### Aim of the exercise
Your answer should repeat every line of the records below in which the word "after" appears.

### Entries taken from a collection

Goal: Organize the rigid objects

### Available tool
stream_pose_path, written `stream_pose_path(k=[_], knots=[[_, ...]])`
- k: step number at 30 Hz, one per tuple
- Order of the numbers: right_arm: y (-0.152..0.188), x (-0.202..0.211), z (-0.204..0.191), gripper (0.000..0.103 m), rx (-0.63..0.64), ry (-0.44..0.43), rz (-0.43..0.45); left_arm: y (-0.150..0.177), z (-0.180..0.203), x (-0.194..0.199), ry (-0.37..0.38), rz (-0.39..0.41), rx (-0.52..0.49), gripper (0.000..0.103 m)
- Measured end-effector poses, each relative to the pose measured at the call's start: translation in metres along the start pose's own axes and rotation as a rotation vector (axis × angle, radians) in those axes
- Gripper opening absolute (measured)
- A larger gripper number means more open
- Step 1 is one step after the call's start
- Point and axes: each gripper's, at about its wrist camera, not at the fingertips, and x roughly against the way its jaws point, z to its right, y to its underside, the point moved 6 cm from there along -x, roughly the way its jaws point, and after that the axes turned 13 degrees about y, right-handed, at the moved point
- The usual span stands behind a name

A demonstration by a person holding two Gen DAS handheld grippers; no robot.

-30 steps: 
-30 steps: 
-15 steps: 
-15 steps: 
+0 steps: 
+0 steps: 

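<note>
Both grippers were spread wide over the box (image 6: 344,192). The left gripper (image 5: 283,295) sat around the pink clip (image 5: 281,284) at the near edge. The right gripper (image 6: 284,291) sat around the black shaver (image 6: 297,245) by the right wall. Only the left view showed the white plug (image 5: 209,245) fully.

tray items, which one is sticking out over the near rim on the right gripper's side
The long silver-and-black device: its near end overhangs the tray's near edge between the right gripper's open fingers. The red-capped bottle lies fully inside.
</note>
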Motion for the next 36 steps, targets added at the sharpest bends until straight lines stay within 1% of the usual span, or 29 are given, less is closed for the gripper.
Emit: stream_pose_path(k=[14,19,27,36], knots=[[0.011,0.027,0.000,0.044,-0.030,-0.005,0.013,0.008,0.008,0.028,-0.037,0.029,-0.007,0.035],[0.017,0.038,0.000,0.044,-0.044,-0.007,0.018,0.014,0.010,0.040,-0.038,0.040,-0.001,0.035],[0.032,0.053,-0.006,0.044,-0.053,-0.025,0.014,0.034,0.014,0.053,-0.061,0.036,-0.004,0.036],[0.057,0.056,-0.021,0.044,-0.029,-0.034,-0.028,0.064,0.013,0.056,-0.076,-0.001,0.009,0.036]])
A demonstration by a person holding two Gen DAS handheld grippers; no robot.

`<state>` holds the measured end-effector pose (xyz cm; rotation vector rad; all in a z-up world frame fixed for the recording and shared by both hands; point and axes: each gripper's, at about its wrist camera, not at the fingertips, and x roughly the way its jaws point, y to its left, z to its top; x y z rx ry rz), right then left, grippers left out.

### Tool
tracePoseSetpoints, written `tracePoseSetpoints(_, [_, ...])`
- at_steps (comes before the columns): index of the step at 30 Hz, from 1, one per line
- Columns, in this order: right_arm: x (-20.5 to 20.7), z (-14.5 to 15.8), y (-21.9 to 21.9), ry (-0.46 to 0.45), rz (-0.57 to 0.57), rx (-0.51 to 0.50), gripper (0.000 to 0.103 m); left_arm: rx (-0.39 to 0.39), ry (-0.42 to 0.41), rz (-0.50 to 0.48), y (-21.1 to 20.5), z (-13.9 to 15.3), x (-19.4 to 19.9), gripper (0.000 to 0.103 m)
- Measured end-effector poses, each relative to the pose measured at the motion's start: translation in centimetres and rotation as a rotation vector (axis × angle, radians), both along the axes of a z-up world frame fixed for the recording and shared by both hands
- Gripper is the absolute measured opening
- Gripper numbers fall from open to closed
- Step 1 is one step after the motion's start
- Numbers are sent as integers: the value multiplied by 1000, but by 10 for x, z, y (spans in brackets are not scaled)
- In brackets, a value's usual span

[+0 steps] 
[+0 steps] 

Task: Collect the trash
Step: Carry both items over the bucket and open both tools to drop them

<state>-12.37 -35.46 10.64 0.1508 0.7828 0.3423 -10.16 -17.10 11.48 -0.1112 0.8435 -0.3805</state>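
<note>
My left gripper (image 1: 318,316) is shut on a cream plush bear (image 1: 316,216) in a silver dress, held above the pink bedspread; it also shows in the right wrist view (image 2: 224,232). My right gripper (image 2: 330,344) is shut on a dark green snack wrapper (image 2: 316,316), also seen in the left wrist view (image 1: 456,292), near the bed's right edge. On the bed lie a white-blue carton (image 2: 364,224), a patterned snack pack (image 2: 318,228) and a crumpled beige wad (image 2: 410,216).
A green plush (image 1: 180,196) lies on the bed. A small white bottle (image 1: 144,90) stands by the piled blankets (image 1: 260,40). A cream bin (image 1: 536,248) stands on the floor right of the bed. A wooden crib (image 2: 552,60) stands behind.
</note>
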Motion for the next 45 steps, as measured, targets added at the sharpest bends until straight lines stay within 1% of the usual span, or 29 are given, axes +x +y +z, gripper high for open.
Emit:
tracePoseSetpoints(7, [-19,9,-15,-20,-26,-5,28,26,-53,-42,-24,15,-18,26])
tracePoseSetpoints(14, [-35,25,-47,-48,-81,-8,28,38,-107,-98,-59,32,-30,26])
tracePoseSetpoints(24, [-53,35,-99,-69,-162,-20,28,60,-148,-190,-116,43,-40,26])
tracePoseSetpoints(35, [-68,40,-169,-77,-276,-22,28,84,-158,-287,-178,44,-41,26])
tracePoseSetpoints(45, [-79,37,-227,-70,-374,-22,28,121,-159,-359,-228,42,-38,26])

### Solution
- Step 1 is one step after the call's start
- Point and axes: each gripper's, at about its wrist camera, not at the fingertips, and x roughly against the way its jaws point, z to its right, y to its underside, the point moved 6 cm from there along -x, roughly the way its jaws point, and after that the axes turned 13 degrees about y, right-handed, at the moved point
- Step 1 is one step after the motion's start

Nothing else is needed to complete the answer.